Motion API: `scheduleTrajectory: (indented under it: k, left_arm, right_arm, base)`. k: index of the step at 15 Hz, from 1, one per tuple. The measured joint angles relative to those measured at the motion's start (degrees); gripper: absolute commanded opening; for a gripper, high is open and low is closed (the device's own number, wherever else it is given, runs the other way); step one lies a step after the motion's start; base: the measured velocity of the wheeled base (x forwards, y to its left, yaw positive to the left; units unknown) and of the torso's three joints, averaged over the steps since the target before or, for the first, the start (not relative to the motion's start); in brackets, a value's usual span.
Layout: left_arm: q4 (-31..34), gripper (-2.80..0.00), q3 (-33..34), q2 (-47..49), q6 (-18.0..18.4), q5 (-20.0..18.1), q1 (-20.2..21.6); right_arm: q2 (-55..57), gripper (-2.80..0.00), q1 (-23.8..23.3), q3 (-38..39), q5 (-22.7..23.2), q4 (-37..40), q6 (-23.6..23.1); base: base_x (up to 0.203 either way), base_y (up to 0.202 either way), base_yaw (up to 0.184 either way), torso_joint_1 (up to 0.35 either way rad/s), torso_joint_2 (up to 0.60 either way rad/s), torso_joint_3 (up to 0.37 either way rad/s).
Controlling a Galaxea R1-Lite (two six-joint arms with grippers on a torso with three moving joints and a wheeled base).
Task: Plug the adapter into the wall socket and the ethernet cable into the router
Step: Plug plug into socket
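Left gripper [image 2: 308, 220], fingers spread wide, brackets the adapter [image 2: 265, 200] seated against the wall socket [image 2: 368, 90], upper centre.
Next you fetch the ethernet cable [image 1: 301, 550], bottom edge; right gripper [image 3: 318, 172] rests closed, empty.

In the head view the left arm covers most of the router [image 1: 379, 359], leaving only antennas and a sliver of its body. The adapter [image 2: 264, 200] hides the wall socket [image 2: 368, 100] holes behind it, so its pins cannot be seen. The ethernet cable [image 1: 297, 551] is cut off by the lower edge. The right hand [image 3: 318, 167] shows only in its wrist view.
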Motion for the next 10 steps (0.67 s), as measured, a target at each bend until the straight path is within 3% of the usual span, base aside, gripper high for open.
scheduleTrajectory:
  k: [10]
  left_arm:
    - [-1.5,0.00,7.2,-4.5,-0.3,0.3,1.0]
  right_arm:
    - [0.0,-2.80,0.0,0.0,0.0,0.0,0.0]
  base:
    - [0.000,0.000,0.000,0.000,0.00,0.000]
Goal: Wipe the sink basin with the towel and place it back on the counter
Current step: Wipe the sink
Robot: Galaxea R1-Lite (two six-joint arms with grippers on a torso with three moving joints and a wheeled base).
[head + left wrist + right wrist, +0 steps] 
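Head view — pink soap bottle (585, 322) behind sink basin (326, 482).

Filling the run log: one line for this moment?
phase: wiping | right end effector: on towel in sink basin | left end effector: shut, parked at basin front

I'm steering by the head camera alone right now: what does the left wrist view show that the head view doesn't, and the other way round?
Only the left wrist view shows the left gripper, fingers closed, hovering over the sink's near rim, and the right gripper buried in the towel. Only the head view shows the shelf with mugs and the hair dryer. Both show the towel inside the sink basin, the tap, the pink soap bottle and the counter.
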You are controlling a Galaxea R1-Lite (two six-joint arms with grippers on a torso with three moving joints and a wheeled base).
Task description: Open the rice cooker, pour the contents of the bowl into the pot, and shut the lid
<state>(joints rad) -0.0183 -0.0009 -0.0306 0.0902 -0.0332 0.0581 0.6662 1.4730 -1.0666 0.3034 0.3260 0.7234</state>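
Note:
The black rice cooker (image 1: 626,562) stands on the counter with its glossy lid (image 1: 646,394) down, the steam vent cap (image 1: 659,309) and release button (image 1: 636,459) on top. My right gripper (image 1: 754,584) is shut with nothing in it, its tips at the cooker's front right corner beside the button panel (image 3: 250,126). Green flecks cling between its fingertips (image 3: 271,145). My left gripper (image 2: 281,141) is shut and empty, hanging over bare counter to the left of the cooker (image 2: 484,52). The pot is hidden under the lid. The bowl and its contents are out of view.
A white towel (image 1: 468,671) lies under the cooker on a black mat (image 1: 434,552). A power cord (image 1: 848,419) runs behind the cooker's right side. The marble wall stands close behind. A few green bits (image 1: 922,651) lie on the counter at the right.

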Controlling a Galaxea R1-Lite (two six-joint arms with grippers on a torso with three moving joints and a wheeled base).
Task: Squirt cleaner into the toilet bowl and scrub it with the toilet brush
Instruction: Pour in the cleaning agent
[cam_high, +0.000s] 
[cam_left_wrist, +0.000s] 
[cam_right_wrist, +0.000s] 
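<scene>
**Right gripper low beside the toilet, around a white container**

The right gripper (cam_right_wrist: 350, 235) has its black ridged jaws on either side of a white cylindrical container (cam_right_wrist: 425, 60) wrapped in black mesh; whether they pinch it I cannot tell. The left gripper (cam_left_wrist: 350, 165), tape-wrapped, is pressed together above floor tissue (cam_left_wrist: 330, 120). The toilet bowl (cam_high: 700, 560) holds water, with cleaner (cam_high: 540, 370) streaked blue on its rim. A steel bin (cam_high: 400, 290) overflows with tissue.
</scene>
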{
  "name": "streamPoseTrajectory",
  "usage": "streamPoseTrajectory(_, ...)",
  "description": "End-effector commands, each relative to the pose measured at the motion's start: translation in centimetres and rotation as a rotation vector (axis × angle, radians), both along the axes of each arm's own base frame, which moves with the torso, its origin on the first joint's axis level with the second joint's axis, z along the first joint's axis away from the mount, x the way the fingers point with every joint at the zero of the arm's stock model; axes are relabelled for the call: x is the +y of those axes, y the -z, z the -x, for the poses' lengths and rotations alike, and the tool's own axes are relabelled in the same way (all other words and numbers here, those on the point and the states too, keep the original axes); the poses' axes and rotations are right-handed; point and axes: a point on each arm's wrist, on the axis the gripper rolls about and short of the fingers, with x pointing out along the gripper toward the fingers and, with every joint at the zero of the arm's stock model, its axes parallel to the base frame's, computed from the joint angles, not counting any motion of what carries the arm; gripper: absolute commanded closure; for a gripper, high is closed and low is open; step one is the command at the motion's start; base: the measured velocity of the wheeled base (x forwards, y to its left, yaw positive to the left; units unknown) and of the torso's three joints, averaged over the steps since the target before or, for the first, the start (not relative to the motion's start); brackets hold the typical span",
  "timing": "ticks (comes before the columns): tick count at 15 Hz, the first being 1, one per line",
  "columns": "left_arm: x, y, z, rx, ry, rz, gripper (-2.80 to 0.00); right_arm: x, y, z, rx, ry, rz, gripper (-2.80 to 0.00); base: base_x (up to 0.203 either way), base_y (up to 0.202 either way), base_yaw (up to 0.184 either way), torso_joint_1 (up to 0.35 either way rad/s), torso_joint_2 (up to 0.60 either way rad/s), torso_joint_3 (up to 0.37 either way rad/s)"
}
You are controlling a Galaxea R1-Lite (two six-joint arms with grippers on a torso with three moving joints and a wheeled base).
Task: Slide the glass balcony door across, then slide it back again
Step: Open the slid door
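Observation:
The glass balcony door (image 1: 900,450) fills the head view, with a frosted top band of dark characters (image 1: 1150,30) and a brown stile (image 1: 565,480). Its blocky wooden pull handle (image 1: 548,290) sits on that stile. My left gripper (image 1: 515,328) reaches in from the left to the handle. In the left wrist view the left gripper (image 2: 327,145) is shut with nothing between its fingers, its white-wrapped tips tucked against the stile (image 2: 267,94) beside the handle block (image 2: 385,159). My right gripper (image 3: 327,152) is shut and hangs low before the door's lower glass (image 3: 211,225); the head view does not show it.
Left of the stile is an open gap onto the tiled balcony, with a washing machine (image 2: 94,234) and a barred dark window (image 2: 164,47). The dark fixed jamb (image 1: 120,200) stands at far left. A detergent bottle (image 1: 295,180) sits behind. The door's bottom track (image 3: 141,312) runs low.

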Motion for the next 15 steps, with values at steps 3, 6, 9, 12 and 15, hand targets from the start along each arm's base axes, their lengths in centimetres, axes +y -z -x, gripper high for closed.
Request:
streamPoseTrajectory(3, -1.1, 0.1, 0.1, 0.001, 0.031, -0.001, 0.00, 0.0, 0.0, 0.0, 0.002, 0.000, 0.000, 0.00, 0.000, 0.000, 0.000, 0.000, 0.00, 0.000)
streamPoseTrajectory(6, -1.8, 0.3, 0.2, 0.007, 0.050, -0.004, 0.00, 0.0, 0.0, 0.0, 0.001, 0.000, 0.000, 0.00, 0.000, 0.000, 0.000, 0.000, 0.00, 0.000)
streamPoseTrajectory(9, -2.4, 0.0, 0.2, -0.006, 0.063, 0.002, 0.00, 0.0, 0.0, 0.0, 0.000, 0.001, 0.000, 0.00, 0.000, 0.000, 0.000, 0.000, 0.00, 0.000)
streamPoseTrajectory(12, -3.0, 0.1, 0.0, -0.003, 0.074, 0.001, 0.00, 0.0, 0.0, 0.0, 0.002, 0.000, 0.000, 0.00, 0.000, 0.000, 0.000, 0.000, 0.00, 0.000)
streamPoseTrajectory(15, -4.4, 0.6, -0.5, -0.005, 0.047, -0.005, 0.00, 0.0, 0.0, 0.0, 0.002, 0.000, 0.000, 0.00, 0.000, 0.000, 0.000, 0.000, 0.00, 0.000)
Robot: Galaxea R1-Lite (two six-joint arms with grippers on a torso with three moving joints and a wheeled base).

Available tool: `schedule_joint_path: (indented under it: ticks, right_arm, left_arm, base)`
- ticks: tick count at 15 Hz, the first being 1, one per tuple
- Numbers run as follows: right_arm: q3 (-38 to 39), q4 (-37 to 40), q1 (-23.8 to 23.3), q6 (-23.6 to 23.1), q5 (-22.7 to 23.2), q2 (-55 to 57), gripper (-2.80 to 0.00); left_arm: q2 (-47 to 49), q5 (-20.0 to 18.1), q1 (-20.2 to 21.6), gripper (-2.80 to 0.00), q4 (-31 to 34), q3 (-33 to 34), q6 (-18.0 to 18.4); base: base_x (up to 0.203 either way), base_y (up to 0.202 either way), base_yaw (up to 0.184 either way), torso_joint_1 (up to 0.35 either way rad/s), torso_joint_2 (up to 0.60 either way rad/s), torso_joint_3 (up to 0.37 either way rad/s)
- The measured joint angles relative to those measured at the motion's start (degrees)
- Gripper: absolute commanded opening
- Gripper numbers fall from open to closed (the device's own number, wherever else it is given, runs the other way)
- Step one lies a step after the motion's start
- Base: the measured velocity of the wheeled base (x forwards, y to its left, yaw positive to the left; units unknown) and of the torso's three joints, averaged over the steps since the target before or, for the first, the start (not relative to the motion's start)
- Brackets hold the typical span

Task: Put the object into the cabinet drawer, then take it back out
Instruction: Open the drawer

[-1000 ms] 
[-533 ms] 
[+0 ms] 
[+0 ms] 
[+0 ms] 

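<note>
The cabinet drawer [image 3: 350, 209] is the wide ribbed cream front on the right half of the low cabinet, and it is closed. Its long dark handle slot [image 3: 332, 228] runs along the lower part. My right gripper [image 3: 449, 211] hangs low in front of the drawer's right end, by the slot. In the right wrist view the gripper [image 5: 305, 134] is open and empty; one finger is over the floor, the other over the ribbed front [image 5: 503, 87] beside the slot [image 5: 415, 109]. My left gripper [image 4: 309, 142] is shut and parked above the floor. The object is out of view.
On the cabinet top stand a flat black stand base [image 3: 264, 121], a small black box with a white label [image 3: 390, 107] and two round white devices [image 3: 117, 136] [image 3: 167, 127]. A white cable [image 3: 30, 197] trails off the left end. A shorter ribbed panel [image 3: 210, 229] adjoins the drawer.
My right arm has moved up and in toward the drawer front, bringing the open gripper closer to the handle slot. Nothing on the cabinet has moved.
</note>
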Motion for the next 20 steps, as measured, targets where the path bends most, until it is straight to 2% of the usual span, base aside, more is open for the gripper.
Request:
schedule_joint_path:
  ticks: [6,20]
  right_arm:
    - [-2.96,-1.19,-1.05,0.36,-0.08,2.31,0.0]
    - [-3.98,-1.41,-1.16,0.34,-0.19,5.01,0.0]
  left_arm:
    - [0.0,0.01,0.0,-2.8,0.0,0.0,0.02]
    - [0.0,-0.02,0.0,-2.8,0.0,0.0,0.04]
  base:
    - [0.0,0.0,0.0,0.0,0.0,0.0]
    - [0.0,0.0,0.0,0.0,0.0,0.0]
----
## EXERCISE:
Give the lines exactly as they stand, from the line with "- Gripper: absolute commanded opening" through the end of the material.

## WRITTEN SOLUTION:
- Gripper: absolute commanded opening
- Gripper numbers fall from open to closed (the device's own number, wherever else it is given, runs the other way)
- Step one lies a step after the motion's start
- Base: the measured velocity of the wheeled base (x forwards, y to its left, yaw positive to the left; units unknown) and of the torso's three joints, averaged over the steps since the target before or, for the first, the start (not relative to the motion's start)
- Brackets hold the typical span

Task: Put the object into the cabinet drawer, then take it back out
Instruction: Open the drawer

[-1000 ms] 
[-533 ms] 
[+0 ms] 
[+0 ms] 
[+0 ms] 

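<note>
The cabinet drawer [image 3: 350, 209] is the wide ribbed cream front on the right half of the low cabinet, and it is closed. Its long dark handle slot [image 3: 332, 228] runs along the lower part. My right gripper [image 3: 449, 211] hangs low in front of the drawer's right end, by the slot. In the right wrist view the gripper [image 5: 305, 134] is open and empty; one finger is over the floor, the other over the ribbed front [image 5: 503, 87] beside the slot [image 5: 415, 109]. My left gripper [image 4: 309, 142] is shut and parked above the floor. The object is out of view.
On the cabinet top stand a flat black stand base [image 3: 264, 121], a small black box with a white label [image 3: 390, 107] and two round white devices [image 3: 117, 136] [image 3: 167, 127]. A white cable [image 3: 30, 197] trails off the left end. A shorter ribbed panel [image 3: 210, 229] adjoins the drawer.
My right arm has moved up and in toward the drawer front, bringing the open gripper closer to the handle slot. Nothing on the cabinet has moved.
</note>
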Motion for the next 20 steps, as measured, targets where the path bends most, until it is straight to 2% of the usual span, base aside, more is open for the gripper.
Request:
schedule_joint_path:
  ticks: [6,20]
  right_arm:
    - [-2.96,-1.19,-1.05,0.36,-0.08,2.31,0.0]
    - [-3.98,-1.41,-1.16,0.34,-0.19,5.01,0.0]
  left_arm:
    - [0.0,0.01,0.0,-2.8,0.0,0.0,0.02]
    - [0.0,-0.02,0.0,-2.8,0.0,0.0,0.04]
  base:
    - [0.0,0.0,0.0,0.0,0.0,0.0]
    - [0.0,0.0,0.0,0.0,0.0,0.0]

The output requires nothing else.